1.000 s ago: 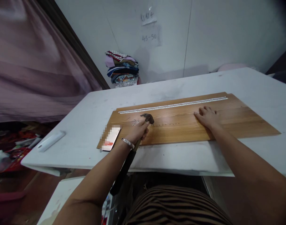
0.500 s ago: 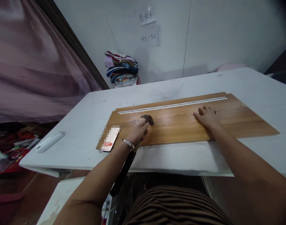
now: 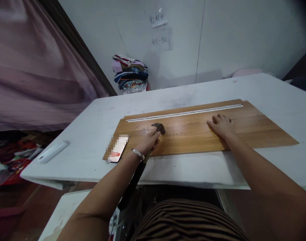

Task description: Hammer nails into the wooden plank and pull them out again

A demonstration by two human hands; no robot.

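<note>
My left hand (image 3: 149, 141) is wrapped round a claw hammer (image 3: 159, 128) close to its head, with the dark handle slanting down along my forearm past the table edge. The head hovers over or rests on the wooden board (image 3: 203, 144); I cannot tell which. Fingers spread, my right hand (image 3: 221, 125) lies on the board's right part and holds nothing. Several loose nails (image 3: 144, 131) lie on the wood just left of the hammer head. A row of small dark dots (image 3: 180, 133), nails or holes, runs to its right.
A white tape-like strip (image 3: 184, 114) runs along the board's far side. A phone (image 3: 120, 147) lies on the left end. On the white table (image 3: 77, 124) sits a white elongated object (image 3: 54, 152). Folded clothes (image 3: 131, 73) are stacked behind the table, against the wall.
The hammer and my left hand have shifted very slightly to the right. My right hand stays in the same place.
</note>
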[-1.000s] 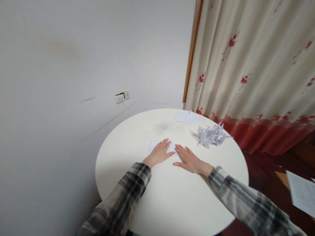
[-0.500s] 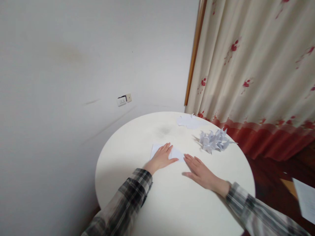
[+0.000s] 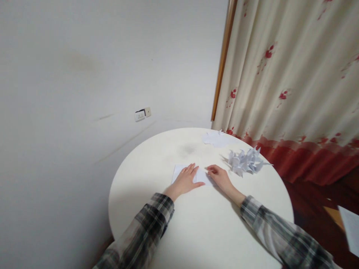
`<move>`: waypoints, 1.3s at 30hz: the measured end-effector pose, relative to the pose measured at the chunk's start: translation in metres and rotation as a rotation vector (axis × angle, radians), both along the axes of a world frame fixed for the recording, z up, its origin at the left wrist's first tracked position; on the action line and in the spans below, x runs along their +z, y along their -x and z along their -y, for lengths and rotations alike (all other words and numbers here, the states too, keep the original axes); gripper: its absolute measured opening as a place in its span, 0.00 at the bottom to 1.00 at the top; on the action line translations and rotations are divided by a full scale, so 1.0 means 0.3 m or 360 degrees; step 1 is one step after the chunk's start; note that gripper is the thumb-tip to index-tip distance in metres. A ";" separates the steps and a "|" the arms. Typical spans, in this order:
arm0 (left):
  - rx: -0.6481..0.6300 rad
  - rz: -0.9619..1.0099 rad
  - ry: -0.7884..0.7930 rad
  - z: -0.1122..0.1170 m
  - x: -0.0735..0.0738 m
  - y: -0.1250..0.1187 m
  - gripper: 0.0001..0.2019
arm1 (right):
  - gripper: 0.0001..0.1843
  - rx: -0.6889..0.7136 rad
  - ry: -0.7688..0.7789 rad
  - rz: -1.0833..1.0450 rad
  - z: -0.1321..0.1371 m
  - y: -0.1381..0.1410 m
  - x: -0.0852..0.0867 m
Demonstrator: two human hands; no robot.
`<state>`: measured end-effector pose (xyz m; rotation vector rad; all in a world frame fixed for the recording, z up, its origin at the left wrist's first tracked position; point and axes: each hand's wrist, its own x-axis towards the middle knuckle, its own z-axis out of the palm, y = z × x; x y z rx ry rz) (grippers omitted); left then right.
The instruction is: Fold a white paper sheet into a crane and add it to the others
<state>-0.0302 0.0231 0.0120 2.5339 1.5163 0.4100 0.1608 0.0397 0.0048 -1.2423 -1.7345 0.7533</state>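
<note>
A folded sheet of white paper (image 3: 201, 175) lies on the white round table (image 3: 190, 231). My left hand (image 3: 183, 183) rests flat across its middle, fingers stretched and thumb out to the right. At the paper's right end is my right hand (image 3: 221, 179), its fingers curled in and drawn together close to the slanting edge. Whether a bit of the paper is between those fingertips is too small to make out. The left hand hides part of the sheet.
A cluster of folded paper pieces with pointed tips (image 3: 245, 161) stands at the table's right. Behind it lie flat white papers (image 3: 217, 139) near the far edge. A wall with a socket (image 3: 140, 116) is on the left, a flowered curtain (image 3: 297, 74) on the right.
My right hand has moved left and away from me to the paper's right end, and its outstretched fingers have curled in. The left hand stays in place on the paper.
</note>
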 end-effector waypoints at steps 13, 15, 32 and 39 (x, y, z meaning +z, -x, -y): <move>-0.0282 -0.0004 -0.0093 0.009 -0.014 -0.010 0.35 | 0.22 0.0180 0.0471 -0.0650 0.012 -0.009 0.014; -0.0272 0.0020 -0.0085 0.019 -0.015 -0.024 0.41 | 0.18 0.0235 0.0481 -0.0668 0.026 -0.006 0.026; 0.0499 0.2635 0.0750 0.034 0.077 -0.109 0.17 | 0.22 -0.0032 0.0263 -0.0971 0.025 -0.027 0.036; 0.0474 0.2659 0.1066 0.041 0.057 -0.106 0.13 | 0.26 0.0117 0.0251 -0.0962 0.028 -0.017 0.036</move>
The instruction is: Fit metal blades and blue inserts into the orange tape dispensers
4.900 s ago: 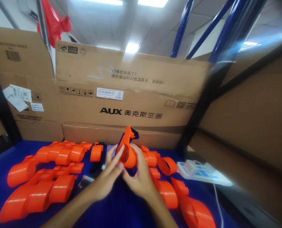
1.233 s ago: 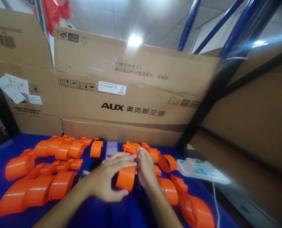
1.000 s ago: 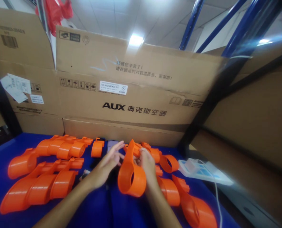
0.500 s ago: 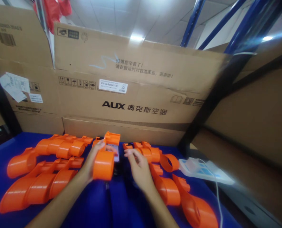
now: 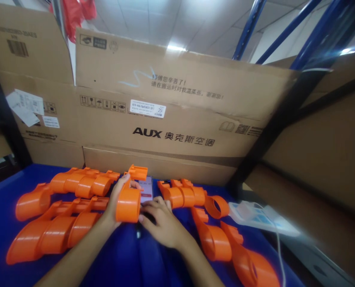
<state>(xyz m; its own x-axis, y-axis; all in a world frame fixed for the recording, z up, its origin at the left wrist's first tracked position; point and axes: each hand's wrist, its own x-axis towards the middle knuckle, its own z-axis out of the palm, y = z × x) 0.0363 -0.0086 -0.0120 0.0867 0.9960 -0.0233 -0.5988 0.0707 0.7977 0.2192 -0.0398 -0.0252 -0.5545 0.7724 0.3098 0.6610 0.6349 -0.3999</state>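
Blue table [image 5: 0,207], left hand [image 5: 114,202] (fingers curled) around orange holder [image 5: 128,206].

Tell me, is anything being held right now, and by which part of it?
The left hand holds an orange ringed piece, around its neck just above the ring. Whether the right hand holds anything cannot be told.

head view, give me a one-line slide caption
Left hand holds an orange plastic ring-ended part over a blue surface, right hand close by, brown cardboard behind.
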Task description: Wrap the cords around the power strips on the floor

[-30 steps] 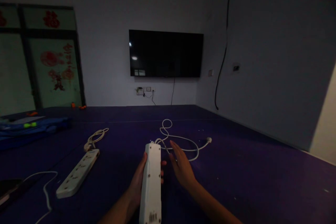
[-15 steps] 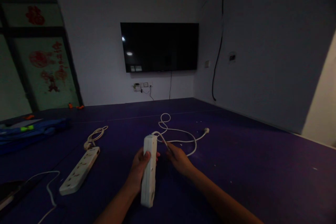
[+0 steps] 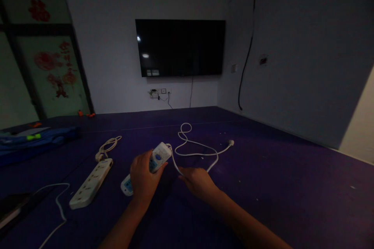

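My left hand [image 3: 142, 178] is wrapped round a white power strip [image 3: 159, 155], which lies slanted with its back and a bluish label facing up, just over the purple floor. Its white cord [image 3: 196, 144] leaves the far end, loops once and runs to a plug [image 3: 231, 142] on the floor. My right hand [image 3: 196, 181] pinches this cord a short way from the strip. A second white power strip [image 3: 91, 183] lies on the floor to the left, its bundled cord [image 3: 108, 147] beyond it.
A dark television [image 3: 179, 48] hangs on the far wall above wall sockets [image 3: 159, 92]. A blue bag [image 3: 35, 142] lies at the left, a thin white cable [image 3: 57, 206] at bottom left. A black cable [image 3: 247, 54] runs down the right wall.
My left hand has turned the strip from pointing away to slanted with its back up. My right hand went from open beside it to pinching the cord and drawing it nearer.
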The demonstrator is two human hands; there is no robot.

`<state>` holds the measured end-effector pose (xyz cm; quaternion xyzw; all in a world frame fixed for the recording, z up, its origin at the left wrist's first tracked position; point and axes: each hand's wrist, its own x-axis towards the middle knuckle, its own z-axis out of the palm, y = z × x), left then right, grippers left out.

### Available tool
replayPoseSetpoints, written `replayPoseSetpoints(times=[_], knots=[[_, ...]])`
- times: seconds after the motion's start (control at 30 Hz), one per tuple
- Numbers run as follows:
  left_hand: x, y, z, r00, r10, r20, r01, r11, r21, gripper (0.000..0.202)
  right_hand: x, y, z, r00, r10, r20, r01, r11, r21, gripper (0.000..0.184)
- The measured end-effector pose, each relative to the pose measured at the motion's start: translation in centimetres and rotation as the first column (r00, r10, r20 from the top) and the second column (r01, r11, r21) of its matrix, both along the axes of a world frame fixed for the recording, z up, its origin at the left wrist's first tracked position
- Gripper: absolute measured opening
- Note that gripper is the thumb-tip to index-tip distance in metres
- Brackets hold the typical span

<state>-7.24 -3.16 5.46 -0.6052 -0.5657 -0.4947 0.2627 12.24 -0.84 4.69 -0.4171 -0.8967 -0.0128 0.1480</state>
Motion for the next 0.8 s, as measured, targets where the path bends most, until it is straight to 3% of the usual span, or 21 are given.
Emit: replayPoseSetpoints(times=[0.17,0.33,0.47,0.6,0.73,0.8], knots=[[-0.4,0.8,-1.4,0.985,0.018,-0.171,-0.024,0.999,-0.033,0.045,-0.2,-0.7,-0.2,0.994,0.072,0.088,-0.075,0.997,0.03,0.021],[-0.5,1.3,-2.5,0.959,-0.078,-0.274,0.044,0.991,-0.129,0.046,-0.4,-0.7,-1.1,0.98,0.174,0.096,-0.189,0.967,0.169,0.017],[-0.1,0.9,-2.5,0.922,-0.174,-0.346,0.113,0.975,-0.19,0.046,-0.3,-0.3,-1.8,0.965,0.261,0.021,-0.256,0.923,0.288,0.024],[0.4,0.4,-2.2,0.856,-0.28,-0.434,0.176,0.948,-0.264,0.046,0.1,0.3,-2.1,0.954,0.292,-0.059,-0.241,0.871,0.427,0.033],[0.8,0.3,-2.3,0.844,-0.323,-0.428,0.219,0.936,-0.276,0.046,0.6,0.5,-2.1,0.955,0.28,-0.094,-0.185,0.815,0.549,0.037],[1.0,0.4,-2.4,0.835,-0.353,-0.423,0.244,0.925,-0.291,0.046,1.0,0.4,-2.1,0.949,0.279,-0.145,-0.155,0.816,0.558,0.038]])
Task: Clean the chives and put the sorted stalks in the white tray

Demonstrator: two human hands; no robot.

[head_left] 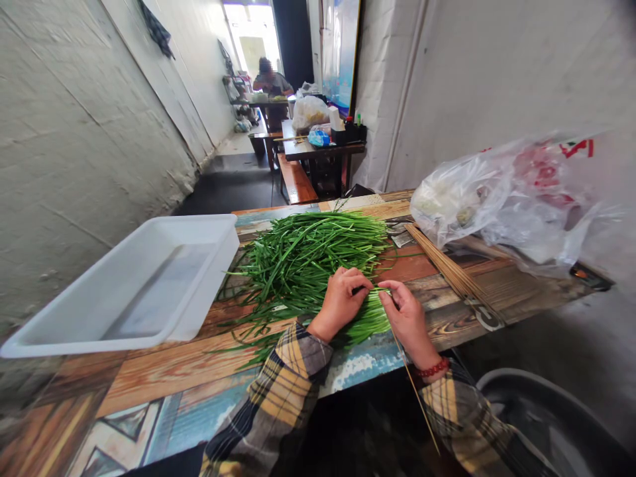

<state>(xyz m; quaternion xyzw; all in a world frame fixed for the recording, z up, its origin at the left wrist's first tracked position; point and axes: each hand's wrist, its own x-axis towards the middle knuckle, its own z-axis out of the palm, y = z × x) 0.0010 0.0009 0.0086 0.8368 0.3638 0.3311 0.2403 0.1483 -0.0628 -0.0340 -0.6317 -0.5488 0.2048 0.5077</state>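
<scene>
Green stalks: a broad pile of long, thin leaves (298, 255) in the middle of the tabletop (169, 371), under and beyond both hands.
Long axis of stalks: roughly left to right, dark leafy tips to the left, paler ends to the right.
Loose skewer: one thin stick (419, 400) slanting from beneath the right palm past the table's near edge, crosswise to the stalks.
Left hand: the left hand (342, 298) is over the pile, fingers curled, thumb and forefinger closed in a pinch at the pale ends; what exactly lies between them is too small to tell.
Right hand: the right hand (410, 324) is just right of the pale ends and nearer the skewer, fingers partly bent, apparently gripping it; fingertips almost meet the left hand's.
Skewer bundle: many sticks (447, 265) to the right, beyond the right hand.
Plastic bag: a clear bag (462, 192) behind the bundle.
White tub: a shallow tub (209, 291) left of the pile.
Background: a seated person (273, 83) at the far end.
</scene>
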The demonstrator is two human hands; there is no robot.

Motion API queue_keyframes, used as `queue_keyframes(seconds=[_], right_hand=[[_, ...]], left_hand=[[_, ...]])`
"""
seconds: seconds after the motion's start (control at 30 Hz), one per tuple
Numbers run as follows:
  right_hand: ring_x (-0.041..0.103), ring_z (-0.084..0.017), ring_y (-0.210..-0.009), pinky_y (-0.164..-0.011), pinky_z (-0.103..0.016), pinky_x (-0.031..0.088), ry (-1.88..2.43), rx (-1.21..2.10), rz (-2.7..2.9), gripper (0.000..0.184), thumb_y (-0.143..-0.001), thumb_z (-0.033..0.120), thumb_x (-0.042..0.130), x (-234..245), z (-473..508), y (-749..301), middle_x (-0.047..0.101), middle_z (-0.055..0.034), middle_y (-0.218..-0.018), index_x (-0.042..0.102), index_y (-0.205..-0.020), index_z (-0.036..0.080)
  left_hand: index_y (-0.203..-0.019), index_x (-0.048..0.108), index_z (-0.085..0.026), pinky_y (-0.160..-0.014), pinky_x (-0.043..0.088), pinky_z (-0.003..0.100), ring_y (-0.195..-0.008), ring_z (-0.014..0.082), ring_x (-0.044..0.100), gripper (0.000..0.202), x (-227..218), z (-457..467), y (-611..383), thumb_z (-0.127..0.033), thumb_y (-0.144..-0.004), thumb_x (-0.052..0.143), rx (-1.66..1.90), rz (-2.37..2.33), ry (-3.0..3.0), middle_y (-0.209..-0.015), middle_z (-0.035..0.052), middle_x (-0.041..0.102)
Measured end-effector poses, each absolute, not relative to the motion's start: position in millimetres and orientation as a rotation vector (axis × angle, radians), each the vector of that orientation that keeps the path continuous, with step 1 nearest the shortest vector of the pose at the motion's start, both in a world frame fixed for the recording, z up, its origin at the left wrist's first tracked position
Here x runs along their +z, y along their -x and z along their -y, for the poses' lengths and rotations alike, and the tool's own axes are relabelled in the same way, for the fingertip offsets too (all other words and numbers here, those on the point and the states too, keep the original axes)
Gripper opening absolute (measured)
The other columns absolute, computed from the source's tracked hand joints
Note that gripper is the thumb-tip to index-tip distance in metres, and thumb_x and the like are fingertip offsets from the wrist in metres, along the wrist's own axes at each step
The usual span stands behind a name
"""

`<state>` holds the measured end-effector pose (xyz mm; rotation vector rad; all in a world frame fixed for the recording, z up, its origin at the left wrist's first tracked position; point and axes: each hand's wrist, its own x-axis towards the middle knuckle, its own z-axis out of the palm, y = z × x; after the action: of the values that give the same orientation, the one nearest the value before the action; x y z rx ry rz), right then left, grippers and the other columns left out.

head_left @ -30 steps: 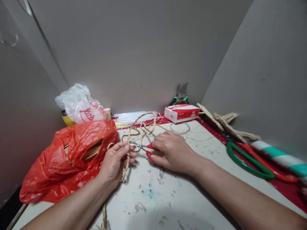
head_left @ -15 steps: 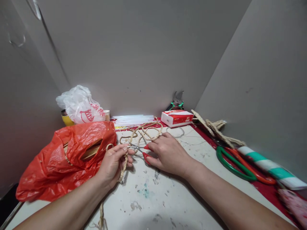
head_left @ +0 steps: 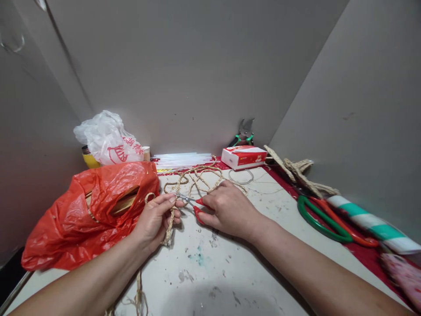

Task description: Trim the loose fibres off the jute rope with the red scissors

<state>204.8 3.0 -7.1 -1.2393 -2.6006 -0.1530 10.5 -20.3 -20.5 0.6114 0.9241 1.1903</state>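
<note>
My left hand [head_left: 154, 219] pinches a braided straw rope [head_left: 194, 174] between thumb and fingers; the rope hangs down from the hand toward the table's near edge and loops away behind it. My right hand [head_left: 228, 208] is closed round red-handled scissors [head_left: 196, 205]. The scissors' short metal blades point left and meet the rope right at my left fingertips. Both hands rest low over the stained white table [head_left: 210, 272].
A red plastic bag [head_left: 88, 210] with wooden pieces lies left, a white printed bag [head_left: 110, 142] behind it. At the back stand a red-white box [head_left: 244, 156], clear sticks and green-handled pliers [head_left: 245, 131]. Green and red hoops [head_left: 324, 219] and a striped roll [head_left: 368, 221] lie right.
Both hands stay at the same spot on the rope with scissors at my left fingertips. The rope loops behind have sunk flatter onto the table; the view shifted slightly.
</note>
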Motion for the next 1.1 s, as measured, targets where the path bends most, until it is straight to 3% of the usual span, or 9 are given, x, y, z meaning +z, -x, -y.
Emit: queue_keyframes(seconds=[0.53, 0.83, 0.97, 1.1], right_hand=[[0.05, -0.013, -0.06, -0.072, -0.03, 0.028, 1.117, -0.093, 2.615, 0.027, -0.085, 0.032, 0.054, -12, -7, -209, 0.064, -0.0017, -0.062, 0.061, -0.063, 0.017], [0.033, -0.01, -0.052, -0.059, -0.027, 0.027, 1.155, 0.055, 2.258, 0.033, -0.078, 0.03, 0.051, -17, -13, -215, 0.043, 0.0033, -0.049, 0.041, -0.048, 0.02], [0.034, -0.01, -0.053, -0.056, -0.026, 0.029, 1.058, 0.388, 2.185, 0.031, -0.077, 0.027, 0.054, -19, -7, -207, 0.04, 0.0042, -0.052, 0.042, -0.05, 0.02], [0.045, -0.012, -0.064, -0.061, -0.025, 0.035, 0.988, 0.865, 1.864, 0.024, -0.079, 0.028, 0.055, -20, 0, -194, 0.052, 0.0007, -0.065, 0.052, -0.057, 0.018]], left_hand=[[-0.093, 0.058, -0.009, -0.045, 0.049, 0.018, -0.046, 0.0073, 0.057, 0.014, -17, 20, -10, -0.004, -0.08, 0.056, 1.198, -0.956, -0.584, -0.072, 0.0056, 0.067], [-0.094, 0.061, -0.011, -0.058, 0.055, 0.021, -0.066, 0.0122, 0.067, 0.023, -20, 20, -10, -0.007, -0.072, 0.069, 1.249, -0.977, -0.634, -0.084, 0.0076, 0.07], [-0.091, 0.063, -0.012, -0.052, 0.052, 0.019, -0.06, 0.0097, 0.063, 0.026, -19, 23, -13, -0.015, -0.068, 0.075, 1.257, -1.017, -0.714, -0.085, 0.0068, 0.071], [-0.086, 0.065, -0.013, -0.047, 0.046, 0.017, -0.054, 0.0085, 0.059, 0.023, -17, 29, -17, -0.02, -0.067, 0.077, 1.238, -1.086, -0.905, -0.074, 0.0047, 0.071]])
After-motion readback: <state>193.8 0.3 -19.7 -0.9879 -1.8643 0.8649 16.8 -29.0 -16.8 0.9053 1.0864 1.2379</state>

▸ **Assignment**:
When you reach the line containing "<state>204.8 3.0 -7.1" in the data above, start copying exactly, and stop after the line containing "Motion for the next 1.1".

▸ **Response for this exercise**:
<state>204.8 3.0 -7.1 -1.2393 -2.6006 -0.1530 10.5 -20.3 -20.5 0.6114 0.9241 1.1903</state>
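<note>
My left hand [head_left: 154, 219] pinches a braided straw rope [head_left: 194, 174] between thumb and fingers; the rope hangs down from the hand toward the table's near edge and loops away behind it. My right hand [head_left: 228, 208] is closed round red-handled scissors [head_left: 196, 205]. The scissors' short metal blades point left and meet the rope right at my left fingertips. Both hands rest low over the stained white table [head_left: 210, 272].
A red plastic bag [head_left: 88, 210] with wooden pieces lies left, a white printed bag [head_left: 110, 142] behind it. At the back stand a red-white box [head_left: 244, 156], clear sticks and green-handled pliers [head_left: 245, 131]. Green and red hoops [head_left: 324, 219] and a striped roll [head_left: 368, 221] lie right.
Both hands stay at the same spot on the rope with scissors at my left fingertips. The rope loops behind have sunk flatter onto the table; the view shifted slightly.
</note>
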Motion for the next 1.1 s, as measured, targets where the path bends most, until it is straight to 3% of the usual span, or 9 are given, x, y, z meaning +z, -x, -y.

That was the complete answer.